Senate Hearing on Russian Election Mischief Again Fails to Prove Anything
UPDATE (1/7/2016): In a surprisingly good analysis of the publicly released intelligence report on the alleded Russian campaign to undermine US democracy, hack the DNC server and help elect Donald Trump, Scott Shane of the NY Times on Saturday writes:
"What is missing from the public report is what many Americans most eagerly anticipated: hard evidence to back up the agencies' claims that the Russian government engineered the election attack...Instead the message from the agencies essentially amounts to 'trust us.' There is no discussion of the forensics used to recognize the handiwork of known hacking groups, no mention of intercepted communications between the Kremlin and the hackers, no hint of spies reporting from inside Moscow' propaganda machinery...
"The absence of any proof is especially surprising in light of promises on Thursday from ...Clapper, that he would 'push the envelope' to try to make more information public....But Susan Hennessey, a former intelligence agency lawyer who is now managing editor of the online journal Lawfare, writes: 'The unclassified report is underwhelming at best. There is essentially no new information for those who have been paying attention..."
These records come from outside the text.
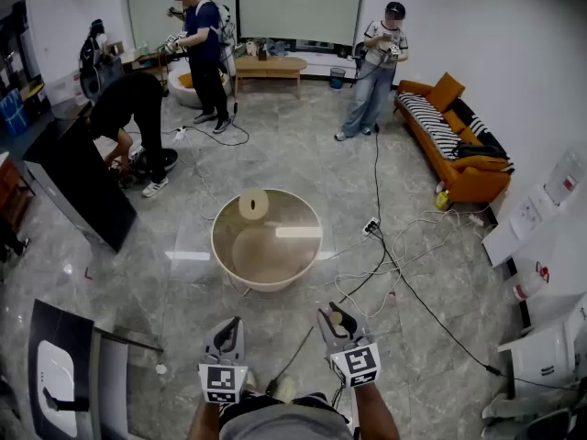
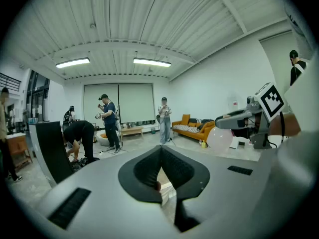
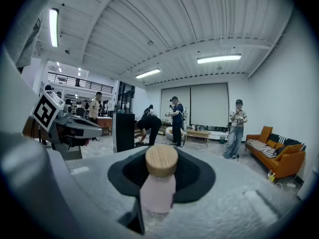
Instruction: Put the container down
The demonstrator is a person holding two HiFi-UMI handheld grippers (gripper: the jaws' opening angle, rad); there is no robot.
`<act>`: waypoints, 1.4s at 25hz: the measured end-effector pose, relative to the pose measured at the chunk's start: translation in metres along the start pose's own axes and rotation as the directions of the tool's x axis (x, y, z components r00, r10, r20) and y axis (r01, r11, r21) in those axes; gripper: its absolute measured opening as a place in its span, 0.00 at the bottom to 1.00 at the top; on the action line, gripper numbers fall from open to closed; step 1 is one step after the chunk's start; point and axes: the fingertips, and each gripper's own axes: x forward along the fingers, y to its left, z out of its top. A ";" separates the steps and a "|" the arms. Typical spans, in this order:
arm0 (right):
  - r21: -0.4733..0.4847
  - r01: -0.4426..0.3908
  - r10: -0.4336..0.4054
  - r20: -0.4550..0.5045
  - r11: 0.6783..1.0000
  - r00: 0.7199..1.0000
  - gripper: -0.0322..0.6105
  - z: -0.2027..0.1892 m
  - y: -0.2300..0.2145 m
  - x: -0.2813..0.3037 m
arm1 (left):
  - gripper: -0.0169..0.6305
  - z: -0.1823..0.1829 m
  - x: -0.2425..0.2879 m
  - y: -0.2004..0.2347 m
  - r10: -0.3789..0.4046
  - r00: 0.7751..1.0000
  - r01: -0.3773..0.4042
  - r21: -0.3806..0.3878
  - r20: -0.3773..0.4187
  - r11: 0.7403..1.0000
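The container is a pale pink bottle [image 3: 158, 190] with a round wooden cap [image 3: 161, 160]. It stands upright between the jaws of my right gripper [image 3: 162, 156], which is shut on it. In the head view the right gripper [image 1: 335, 317] is low and right of centre, with the cap [image 1: 337, 319] showing at its tip. My left gripper [image 1: 229, 326] is beside it on the left, at about the same height, and holds nothing. Its jaws meet at the tip [image 2: 160, 156]. From the left gripper view, the pink bottle [image 2: 219, 137] shows at the right. Both grippers hover above the floor, short of the round table [image 1: 266, 278].
The round table has a beige top and a raised rim. Cables [image 1: 394, 264] trail over the grey floor to its right. A black panel [image 1: 78, 181] stands at the left, an orange sofa [image 1: 459, 145] at the right, white furniture [image 1: 550, 246] far right. Several people stand at the back.
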 end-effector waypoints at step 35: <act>-0.003 0.029 -0.029 0.011 1.000 1.000 0.23 0.002 -0.075 0.068 | 0.05 0.016 0.119 0.003 -0.064 0.998 0.064 0.007 0.011 0.998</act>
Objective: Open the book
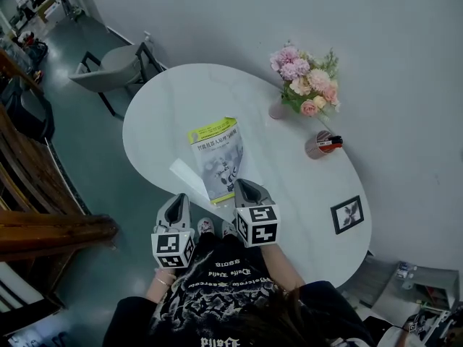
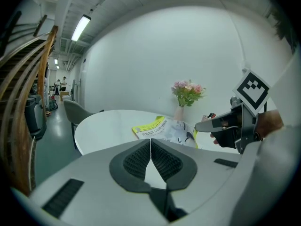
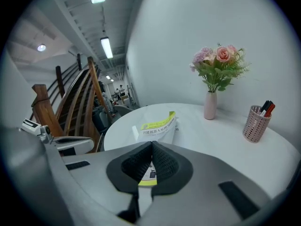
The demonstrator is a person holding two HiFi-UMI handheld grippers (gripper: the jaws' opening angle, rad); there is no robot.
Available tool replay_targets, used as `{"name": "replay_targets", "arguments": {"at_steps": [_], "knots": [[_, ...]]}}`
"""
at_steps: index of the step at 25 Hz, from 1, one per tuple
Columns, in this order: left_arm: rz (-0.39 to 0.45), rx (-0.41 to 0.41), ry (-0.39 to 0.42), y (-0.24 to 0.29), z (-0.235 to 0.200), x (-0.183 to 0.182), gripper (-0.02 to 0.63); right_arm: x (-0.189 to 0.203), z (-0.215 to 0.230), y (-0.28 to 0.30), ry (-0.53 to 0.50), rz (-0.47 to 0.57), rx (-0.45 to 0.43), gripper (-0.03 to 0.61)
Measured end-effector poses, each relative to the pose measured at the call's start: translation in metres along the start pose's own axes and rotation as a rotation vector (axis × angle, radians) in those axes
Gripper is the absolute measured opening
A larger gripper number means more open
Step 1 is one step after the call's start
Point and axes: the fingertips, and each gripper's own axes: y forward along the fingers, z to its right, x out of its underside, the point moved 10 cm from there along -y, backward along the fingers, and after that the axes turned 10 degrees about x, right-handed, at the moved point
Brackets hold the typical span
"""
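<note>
Closed book (image 1: 215, 157), yellow-green cover with a grey-white picture, lies flat on the white oval table (image 1: 173, 114), toward the near edge and in front of the person. A narrow white strip shows along its left side.

Left gripper (image 1: 176, 199) hangs off the near table edge, left of the book and not touching it. In the left gripper view its jaws are pressed together at the tips, nothing between them (image 2: 150, 140). The book (image 2: 167, 130) lies beyond them.

Right gripper (image 1: 242, 185) sits over the book's near right corner; contact cannot be told. In the right gripper view its jaws meet at the tips (image 3: 151, 144), pinching nothing. The book's yellow edge (image 3: 160, 126) shows on the table past them.

Far side of the table: vase of pink and white flowers (image 1: 307, 85), and beside it a pink mesh pen holder (image 1: 318, 144) with pens. A framed black-and-white marker card (image 1: 347, 214) lies near the right edge. Grey chair (image 1: 116, 67) stands at the table's far left end.
</note>
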Motion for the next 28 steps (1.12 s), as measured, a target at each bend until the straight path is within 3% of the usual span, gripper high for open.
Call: {"name": "replay_targets", "arguments": {"at_steps": [28], "knots": [[0.051,-0.140,-0.060,-0.043,-0.011,0.012,0.025,-0.004,-0.070,0.003,-0.158,0.019,-0.206,0.026]]}}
"This report is unlikely to change the minds of skeptics who, like the president-elect, remember the intelligence agencies' faulty assessments on Iraqi weapons of mass destruction and fear being misled again."
Another sign that even the completed classified report on Russian election manipulation will be yet another dud is word that “US officials” say it will contain “no major new bombshell disclosures” regarding Russian hacking. Does anyone besides me hear the sound of someone attempting to lower expectations?
Already the outline of a climb-down is starting to take shape. After for months insisting that the intelligence agencies had “all the evidence” to prove a Russian hack of the DNC’s and Podesta’s emails, despite Wikileaks’ and founder Julian Assange’s insistence that their source was a leaker, not a hacker, and was someone not connected with Russia or the Russian government in any way, the story now has become that the Russians hacked the DNC and Podesta, but then used a “third party” to funnel the purloined emails to Wikileaks, perhaps without Wikileaks knowing the Russians’ role.
Clearly the first version of the CIA’s and Clapper’s story has collapsed.
We’ll have to see now whether this Russian hacking story 2.0 holds up better than a typical Microsoft Word security patch.